We were walking away from having our choices made for us. Everyone was invited into this new world, including men. We knew what it was like to be excluded because of our gender and we were going to lead by example. So, we held the door open.
Like the generation of women before us have done.The last time I participated in an event where women walked the streets without fear was Asma Jahangir’s funeral. When she passed away suddenly in February 2018, the grief was clouded by anxiety. Who would take her place? She was always the one we looked to in moments of crisis, when the consequenc-es of not acting quickly were dire.
Perhaps it was the crippling doubt that silenced the thousands of mourners at her funeral prayers. I remember how the men tried to push us out of the way one more time. They crowded around the cot carrying her body. It may not have been their intention but in the moment it felt like a taunt.
She wasn’t going to stand up and tell them to make space for us and they assumed we wouldn’t either.
Had all the progress Asma shepherded died with her, I wondered. But as I began to be pushed back, a woman next to me asked the women around her to make room for a line. She repeated her instructions a little louder. Soon she and the women around her were shouting over the men, demanding space.

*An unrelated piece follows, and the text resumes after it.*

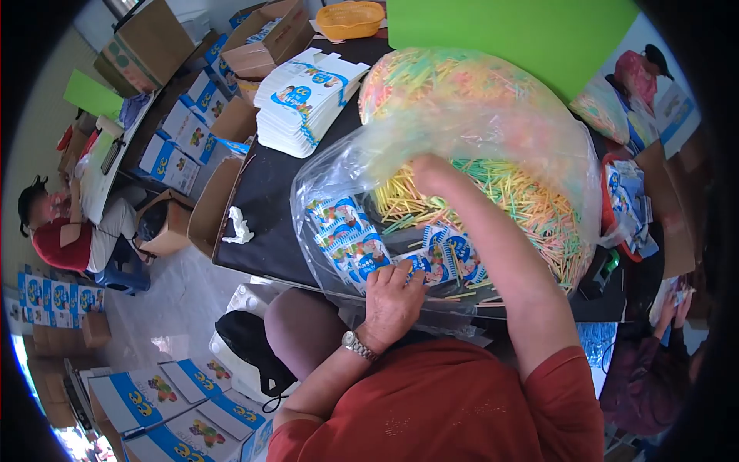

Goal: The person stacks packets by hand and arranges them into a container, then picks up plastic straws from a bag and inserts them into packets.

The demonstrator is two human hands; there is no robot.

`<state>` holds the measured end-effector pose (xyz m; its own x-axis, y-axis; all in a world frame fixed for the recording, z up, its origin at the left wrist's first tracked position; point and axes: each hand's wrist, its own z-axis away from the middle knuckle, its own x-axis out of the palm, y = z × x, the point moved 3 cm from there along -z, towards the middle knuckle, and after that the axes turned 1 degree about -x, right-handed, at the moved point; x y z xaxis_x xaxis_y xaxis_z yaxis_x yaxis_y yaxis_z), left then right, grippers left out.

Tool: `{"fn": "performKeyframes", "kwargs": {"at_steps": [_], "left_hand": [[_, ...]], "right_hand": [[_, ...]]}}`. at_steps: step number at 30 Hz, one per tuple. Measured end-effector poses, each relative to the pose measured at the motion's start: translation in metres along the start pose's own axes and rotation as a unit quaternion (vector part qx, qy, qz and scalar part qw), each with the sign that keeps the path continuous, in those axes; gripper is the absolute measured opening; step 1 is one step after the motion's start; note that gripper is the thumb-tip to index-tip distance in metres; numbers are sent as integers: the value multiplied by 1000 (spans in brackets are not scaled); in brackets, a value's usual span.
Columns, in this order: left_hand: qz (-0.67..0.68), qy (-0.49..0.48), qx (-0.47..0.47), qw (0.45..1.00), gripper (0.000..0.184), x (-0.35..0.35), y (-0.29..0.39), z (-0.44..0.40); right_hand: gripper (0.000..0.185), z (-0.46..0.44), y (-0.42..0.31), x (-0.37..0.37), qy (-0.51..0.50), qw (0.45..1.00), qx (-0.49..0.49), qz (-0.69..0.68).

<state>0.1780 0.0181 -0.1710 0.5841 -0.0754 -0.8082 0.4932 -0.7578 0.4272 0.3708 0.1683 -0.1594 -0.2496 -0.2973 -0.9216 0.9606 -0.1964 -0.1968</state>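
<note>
My left hand (394, 302), with a watch on the wrist, has its fingers bent over a blue-and-white printed packet (419, 262), the thumb at its near edge. More such packets (342, 235) lie in overlapping rows to the left, under clear plastic, and another packet (462, 254) lies to the right. My right hand (433, 175) reaches into a large clear plastic bag (493, 127) over a heap of thin yellow, green and orange sticks (523, 208). Plastic and sticks hide its fingers, so its grip does not show.
Flat white-and-blue cartons (304, 100) are stacked at the back left, near a crumpled tissue (239, 225). An orange basket (350, 19) stands behind. At right, a red bin (627, 204) holds packets. One person (69, 235) sits at left; another person's hands (677, 300) show at right.
</note>
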Motion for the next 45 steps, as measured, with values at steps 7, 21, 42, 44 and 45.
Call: {"fn": "performKeyframes", "kwargs": {"at_steps": [7,21,42,44,45], "left_hand": [[-38,-22,-34,998,35,11,3,-23],[-161,-139,-43,976,49,24,-4,-39],[-116,-88,-14,989,44,29,-4,-38],[-114,-89,-17,989,44,28,-6,-36],[-108,-80,-10,991,45,28,-7,-36]], "right_hand": [[27,72,97,4,-19,930,-45,-364],[24,133,122,36,66,732,-150,-662],[16,116,92,39,-33,928,74,363],[19,133,109,25,-28,967,33,253],[27,143,117,17,-24,990,-7,138]]}}
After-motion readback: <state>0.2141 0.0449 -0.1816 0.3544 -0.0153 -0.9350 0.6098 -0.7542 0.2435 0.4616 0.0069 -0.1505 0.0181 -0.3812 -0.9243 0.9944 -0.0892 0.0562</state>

People began to shuffle, stepping to their right, stepping to their left. Some moved forward, some stepped back. Slowly, rows began to form. We organised ourselves for a place to stand. And men and women prayed together.
Many women in the crowd sported bright yellow scarves with Urdu text printed on them. I asked the one closest to me what they meant.
She must have been in her early sixties. She smiled and said, “It’s for the members of the Women’s Action Forum. Have you heard of it?”
I blinked at her. I did not think there was a girl alive who did not know about WAF and what they had done for us. I wanted to be offended by her assumption of my ignorance. But then I realised that to live in a world where these hard-fought freedoms could be taken for granted was its own kind of privilege.
As the tributes to Asma poured in, a common theme was how she was the only woman lawyer girls knew about growing up. But at her funeral, swarms of women in black coats and shalwar-kameez, the court-mandated uniform for female lawyers, stood shoulder-to-shoulder with activists, journalists and writers. Each one of them able to choose their own path because women before them had paved the way. And taken the hits so we did not have to.
If we were worried that the silence at Asma’s funeral was in mourning for the death of women’s activism, then the noise at Aurat March should have reassured us that women will not be silenced.